INFORMATION PROVIDED:
____

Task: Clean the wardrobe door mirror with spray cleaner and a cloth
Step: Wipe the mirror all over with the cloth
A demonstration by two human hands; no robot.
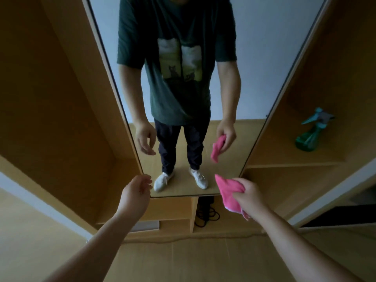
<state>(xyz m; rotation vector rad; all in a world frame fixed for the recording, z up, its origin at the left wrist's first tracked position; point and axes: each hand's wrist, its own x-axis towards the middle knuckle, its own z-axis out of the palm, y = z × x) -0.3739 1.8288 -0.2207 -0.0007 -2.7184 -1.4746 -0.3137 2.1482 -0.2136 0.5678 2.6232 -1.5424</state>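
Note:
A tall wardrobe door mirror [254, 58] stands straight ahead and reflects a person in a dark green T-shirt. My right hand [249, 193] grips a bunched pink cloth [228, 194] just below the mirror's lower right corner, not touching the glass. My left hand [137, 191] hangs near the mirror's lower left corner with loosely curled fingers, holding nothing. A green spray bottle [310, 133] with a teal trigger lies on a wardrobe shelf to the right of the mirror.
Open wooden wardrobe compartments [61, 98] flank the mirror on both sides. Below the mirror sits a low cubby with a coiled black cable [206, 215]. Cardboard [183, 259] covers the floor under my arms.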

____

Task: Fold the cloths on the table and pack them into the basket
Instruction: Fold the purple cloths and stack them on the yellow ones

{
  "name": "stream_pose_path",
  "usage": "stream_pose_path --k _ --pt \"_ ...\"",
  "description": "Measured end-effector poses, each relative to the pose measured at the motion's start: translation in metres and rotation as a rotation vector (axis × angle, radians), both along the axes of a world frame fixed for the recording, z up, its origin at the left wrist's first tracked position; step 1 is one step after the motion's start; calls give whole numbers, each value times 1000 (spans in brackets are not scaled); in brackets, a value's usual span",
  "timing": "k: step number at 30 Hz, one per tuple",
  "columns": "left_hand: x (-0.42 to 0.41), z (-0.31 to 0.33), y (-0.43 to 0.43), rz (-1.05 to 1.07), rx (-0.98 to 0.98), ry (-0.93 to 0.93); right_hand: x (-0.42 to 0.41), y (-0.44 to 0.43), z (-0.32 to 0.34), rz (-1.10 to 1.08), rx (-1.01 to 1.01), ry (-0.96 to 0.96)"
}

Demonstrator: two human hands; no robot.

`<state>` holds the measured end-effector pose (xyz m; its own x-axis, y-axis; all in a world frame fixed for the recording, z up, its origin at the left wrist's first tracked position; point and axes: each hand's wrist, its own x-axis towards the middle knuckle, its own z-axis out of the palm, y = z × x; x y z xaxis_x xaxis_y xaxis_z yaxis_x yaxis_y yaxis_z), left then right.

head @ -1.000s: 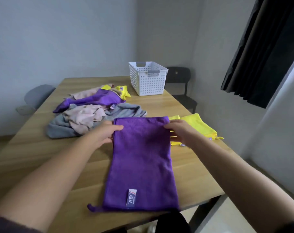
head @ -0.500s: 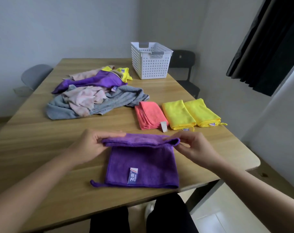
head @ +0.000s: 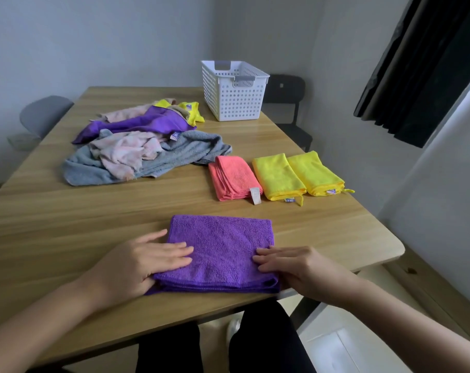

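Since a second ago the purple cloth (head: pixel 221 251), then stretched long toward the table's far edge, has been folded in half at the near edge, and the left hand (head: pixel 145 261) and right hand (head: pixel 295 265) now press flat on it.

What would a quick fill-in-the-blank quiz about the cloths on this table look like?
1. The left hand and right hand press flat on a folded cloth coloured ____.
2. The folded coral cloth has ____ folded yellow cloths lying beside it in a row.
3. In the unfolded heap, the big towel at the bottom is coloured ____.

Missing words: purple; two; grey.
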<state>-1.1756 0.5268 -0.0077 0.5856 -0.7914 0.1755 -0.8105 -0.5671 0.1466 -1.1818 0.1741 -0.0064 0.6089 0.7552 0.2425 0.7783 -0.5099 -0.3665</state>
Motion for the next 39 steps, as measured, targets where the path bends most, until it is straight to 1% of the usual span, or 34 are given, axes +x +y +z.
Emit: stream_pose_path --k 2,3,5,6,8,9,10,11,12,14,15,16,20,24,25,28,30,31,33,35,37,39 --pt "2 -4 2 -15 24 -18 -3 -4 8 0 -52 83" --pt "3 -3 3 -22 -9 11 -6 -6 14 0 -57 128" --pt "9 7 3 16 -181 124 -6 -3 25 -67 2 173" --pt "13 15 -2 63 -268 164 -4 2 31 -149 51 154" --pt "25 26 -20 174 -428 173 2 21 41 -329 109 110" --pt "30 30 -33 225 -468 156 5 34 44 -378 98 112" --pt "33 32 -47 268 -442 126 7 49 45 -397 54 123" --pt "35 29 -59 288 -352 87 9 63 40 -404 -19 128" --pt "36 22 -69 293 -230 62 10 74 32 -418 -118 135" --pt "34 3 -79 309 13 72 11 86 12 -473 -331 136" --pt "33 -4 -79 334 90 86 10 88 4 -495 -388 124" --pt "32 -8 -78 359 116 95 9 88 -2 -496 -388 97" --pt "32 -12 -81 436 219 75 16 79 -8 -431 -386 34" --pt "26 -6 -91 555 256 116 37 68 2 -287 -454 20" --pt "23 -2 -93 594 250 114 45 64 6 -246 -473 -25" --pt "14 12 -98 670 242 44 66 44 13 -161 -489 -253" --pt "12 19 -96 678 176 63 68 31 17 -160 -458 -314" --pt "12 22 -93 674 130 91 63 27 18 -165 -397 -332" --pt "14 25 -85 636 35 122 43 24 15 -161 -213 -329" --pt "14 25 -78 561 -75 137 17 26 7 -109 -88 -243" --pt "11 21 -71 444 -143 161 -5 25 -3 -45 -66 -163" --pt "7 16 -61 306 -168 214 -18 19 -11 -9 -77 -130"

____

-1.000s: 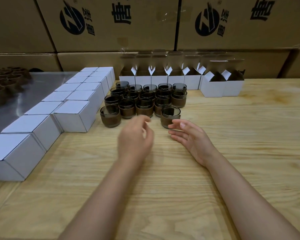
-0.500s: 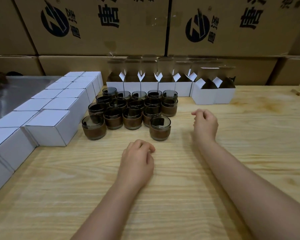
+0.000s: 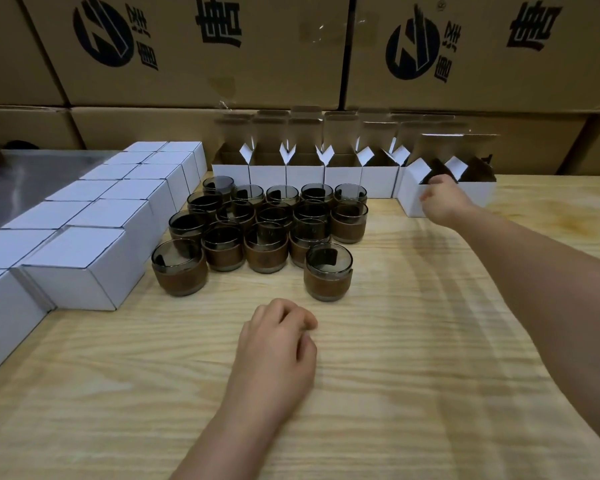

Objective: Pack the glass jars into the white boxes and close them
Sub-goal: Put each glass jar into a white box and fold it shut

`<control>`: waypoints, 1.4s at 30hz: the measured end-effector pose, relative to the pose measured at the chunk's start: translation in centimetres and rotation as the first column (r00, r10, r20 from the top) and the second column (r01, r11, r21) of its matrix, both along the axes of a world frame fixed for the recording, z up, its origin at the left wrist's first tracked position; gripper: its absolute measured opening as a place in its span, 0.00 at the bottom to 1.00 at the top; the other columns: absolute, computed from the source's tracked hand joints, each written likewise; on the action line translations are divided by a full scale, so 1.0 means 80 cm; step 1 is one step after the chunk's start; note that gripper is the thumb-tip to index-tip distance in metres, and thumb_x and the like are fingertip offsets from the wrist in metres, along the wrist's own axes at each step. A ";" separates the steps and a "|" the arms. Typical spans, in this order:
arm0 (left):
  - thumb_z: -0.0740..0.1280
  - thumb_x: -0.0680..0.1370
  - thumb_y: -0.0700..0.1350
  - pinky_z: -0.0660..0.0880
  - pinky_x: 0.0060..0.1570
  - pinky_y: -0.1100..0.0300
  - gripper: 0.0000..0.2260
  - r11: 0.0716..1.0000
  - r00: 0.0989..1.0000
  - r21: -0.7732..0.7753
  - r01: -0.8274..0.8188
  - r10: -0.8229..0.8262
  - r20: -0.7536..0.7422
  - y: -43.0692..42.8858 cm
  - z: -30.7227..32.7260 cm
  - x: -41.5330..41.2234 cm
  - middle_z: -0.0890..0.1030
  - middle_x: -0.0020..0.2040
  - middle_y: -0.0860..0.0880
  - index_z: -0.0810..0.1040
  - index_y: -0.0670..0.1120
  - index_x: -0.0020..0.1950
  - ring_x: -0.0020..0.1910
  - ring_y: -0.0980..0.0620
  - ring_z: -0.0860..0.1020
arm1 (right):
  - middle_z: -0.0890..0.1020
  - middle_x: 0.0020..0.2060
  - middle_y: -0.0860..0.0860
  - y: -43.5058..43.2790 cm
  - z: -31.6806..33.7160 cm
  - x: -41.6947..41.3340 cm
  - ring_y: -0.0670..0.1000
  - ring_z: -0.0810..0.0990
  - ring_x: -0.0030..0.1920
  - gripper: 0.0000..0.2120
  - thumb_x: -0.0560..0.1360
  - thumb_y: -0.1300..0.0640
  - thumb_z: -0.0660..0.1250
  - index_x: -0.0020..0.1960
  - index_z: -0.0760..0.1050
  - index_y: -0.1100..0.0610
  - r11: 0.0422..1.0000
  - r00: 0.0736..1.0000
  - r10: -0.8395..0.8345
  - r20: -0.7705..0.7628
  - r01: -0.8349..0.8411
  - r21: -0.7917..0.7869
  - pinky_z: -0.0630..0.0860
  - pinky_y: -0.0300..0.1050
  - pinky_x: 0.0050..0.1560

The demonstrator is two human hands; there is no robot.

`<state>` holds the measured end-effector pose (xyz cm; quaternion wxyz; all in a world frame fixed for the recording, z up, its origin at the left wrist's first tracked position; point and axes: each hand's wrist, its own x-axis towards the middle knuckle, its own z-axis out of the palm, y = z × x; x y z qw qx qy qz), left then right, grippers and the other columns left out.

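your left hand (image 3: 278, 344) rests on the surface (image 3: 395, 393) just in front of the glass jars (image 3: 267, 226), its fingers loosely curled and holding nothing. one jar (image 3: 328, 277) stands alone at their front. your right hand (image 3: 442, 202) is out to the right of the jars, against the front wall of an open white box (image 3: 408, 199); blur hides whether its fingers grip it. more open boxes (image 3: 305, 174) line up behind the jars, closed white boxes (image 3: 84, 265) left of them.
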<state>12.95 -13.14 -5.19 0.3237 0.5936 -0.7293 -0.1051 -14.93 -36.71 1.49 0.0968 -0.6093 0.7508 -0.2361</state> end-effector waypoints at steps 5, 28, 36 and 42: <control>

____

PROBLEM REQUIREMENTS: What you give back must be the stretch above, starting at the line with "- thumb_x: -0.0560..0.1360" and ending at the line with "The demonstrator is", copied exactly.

ANSWER BOX:
  - thumb_x: -0.0560..0.1360
  - thumb_y: -0.1300..0.0640
  - thumb_z: -0.0660..0.1250
  - index_x: -0.0020..0.1960
  - index_z: -0.0760..0.1050
  - index_y: -0.1100..0.0610
  - r11: 0.0422..1.0000
  - r00: 0.0736..1.0000
  - r10: -0.8395..0.8345
  - r20: -0.7705..0.7628
  - r01: -0.8349..0.8411
  - r21: -0.7917..0.7869
  - pinky_z: -0.0630..0.0860
  - pinky_y: -0.0300..0.1050
  - pinky_x: 0.0050..0.1560

The demonstrator is two human hands; there is no robot.

Nothing further is needed for this exercise.